● **TASK BRIEF**: Both the line with "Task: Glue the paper" and the line with "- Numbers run" in the records below must appear in the output, along with every line between them, exactly and with nothing added.

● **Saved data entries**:
=== Begin Enclosure ===

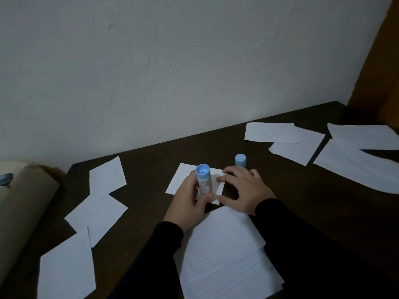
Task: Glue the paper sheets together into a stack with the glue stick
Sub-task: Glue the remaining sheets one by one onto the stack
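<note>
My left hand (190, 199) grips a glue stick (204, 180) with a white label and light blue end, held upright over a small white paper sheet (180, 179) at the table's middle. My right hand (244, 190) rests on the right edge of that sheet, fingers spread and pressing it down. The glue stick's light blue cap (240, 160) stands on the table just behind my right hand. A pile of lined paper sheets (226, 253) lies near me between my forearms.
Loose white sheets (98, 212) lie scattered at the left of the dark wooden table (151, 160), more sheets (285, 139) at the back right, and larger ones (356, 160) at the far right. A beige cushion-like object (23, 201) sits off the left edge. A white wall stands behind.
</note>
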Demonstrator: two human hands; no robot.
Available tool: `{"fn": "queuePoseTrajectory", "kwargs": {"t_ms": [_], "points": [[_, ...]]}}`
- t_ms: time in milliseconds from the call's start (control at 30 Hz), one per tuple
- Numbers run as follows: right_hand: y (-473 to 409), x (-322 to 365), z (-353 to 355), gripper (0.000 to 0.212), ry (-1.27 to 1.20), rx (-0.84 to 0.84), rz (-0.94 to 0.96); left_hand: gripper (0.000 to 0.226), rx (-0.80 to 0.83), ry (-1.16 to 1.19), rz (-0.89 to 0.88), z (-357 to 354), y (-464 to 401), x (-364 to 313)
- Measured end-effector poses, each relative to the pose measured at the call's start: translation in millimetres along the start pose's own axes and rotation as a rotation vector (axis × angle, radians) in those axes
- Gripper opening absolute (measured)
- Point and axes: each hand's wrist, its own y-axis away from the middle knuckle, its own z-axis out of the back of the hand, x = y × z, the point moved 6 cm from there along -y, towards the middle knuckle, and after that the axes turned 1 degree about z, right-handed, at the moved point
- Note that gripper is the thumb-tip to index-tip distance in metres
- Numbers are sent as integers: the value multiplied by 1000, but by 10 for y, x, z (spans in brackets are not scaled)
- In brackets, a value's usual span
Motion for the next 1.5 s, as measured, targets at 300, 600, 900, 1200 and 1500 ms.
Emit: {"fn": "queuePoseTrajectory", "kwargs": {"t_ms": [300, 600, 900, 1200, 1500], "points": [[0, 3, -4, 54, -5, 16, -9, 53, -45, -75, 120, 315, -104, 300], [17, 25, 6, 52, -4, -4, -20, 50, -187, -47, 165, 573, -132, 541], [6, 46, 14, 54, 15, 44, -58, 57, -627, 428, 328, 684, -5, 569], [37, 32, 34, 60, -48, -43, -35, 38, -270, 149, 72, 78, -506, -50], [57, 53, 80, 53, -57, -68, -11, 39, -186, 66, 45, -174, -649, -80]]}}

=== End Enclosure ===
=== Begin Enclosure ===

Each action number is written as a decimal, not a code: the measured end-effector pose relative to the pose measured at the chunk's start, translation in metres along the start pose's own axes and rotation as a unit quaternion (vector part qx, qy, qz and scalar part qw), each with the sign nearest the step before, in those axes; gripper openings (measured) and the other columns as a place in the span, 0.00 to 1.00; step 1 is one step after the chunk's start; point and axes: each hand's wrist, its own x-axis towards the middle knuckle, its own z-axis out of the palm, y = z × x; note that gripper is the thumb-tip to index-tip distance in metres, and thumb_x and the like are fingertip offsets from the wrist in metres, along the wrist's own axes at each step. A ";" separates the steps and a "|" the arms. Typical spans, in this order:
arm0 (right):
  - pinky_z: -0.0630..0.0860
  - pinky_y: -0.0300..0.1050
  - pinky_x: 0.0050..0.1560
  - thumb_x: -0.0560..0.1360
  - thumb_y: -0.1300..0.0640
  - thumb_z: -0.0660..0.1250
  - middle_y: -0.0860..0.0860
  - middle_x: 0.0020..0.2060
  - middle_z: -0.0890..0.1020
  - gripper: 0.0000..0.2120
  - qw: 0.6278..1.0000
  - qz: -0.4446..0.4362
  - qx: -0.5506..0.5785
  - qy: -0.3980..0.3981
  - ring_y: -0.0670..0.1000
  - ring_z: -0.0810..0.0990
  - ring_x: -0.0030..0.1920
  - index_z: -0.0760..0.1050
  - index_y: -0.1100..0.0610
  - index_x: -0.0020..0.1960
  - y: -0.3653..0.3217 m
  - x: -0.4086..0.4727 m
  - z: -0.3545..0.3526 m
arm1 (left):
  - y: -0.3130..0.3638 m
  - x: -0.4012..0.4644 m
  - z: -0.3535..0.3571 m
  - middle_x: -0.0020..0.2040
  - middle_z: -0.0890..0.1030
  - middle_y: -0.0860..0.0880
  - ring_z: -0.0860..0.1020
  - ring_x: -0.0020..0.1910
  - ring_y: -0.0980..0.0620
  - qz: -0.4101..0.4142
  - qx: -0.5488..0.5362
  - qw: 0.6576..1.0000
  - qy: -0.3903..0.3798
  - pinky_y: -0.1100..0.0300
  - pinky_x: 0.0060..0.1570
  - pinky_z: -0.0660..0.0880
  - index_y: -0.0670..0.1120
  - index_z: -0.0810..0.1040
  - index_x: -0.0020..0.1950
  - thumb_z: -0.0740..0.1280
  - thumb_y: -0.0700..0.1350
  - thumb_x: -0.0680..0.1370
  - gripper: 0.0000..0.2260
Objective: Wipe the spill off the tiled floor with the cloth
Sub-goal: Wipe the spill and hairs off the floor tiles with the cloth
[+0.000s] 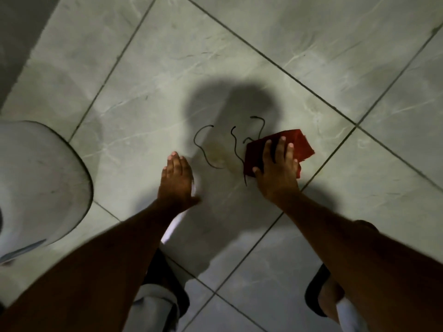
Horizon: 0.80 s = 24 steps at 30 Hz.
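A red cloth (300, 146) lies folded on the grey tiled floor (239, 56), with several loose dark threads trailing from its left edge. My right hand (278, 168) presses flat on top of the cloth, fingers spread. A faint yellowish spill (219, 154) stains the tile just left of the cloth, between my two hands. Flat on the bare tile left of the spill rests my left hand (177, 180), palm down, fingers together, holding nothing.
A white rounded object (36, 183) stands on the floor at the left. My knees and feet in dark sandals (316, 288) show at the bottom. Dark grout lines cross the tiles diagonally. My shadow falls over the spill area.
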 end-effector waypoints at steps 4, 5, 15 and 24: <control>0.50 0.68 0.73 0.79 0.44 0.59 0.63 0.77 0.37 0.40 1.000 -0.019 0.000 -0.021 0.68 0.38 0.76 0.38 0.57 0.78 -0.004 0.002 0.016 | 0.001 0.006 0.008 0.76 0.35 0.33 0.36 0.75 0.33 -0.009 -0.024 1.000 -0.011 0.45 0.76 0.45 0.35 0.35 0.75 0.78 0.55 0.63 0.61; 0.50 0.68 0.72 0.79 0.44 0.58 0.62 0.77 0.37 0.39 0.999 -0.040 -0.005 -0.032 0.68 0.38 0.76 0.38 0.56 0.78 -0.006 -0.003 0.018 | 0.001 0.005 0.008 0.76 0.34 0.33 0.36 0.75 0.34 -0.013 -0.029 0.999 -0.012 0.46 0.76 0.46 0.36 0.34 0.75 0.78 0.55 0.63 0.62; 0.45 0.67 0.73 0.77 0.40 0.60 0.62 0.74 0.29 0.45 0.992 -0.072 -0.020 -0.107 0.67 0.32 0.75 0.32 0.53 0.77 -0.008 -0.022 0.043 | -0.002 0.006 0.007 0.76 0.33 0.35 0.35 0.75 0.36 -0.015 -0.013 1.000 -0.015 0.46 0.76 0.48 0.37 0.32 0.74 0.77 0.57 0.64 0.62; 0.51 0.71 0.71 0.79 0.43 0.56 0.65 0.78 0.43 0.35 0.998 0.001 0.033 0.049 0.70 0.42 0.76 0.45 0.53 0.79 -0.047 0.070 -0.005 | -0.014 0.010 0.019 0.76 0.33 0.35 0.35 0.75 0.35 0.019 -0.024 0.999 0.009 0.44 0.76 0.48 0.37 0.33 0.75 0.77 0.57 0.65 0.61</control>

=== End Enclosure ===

● **EXPECTED OUTPUT**:
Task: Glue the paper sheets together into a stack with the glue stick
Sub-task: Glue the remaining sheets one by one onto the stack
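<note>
My left hand (190, 199) grips a glue stick (204, 180) with a white label and light blue end, held upright over a small white paper sheet (180, 179) at the table's middle. My right hand (244, 190) rests on the right edge of that sheet, fingers spread and pressing it down. The glue stick's light blue cap (240, 160) stands on the table just behind my right hand. A pile of lined paper sheets (226, 253) lies near me between my forearms.
Loose white sheets (98, 212) lie scattered at the left of the dark wooden table (151, 160), more sheets (285, 139) at the back right, and larger ones (356, 160) at the far right. A beige cushion-like object (23, 201) sits off the left edge. A white wall stands behind.
</note>
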Demonstrator: two human hands; no robot.
Available tool: `{"fn": "queuePoseTrajectory", "kwargs": {"t_ms": [_], "points": [[_, ...]]}}`
- t_ms: time in milliseconds from the call's start (control at 30 Hz), one per tuple
- Numbers run as follows: right_hand: y (-473 to 409), x (-322 to 365), z (-353 to 355), gripper (0.000 to 0.212), ry (-1.27 to 1.20), rx (-0.84 to 0.84), rz (-0.94 to 0.96); left_hand: gripper (0.000 to 0.226), rx (-0.80 to 0.83), ry (-1.16 to 1.19), rz (-0.89 to 0.88), z (-357 to 354), y (-464 to 401), x (-364 to 313)

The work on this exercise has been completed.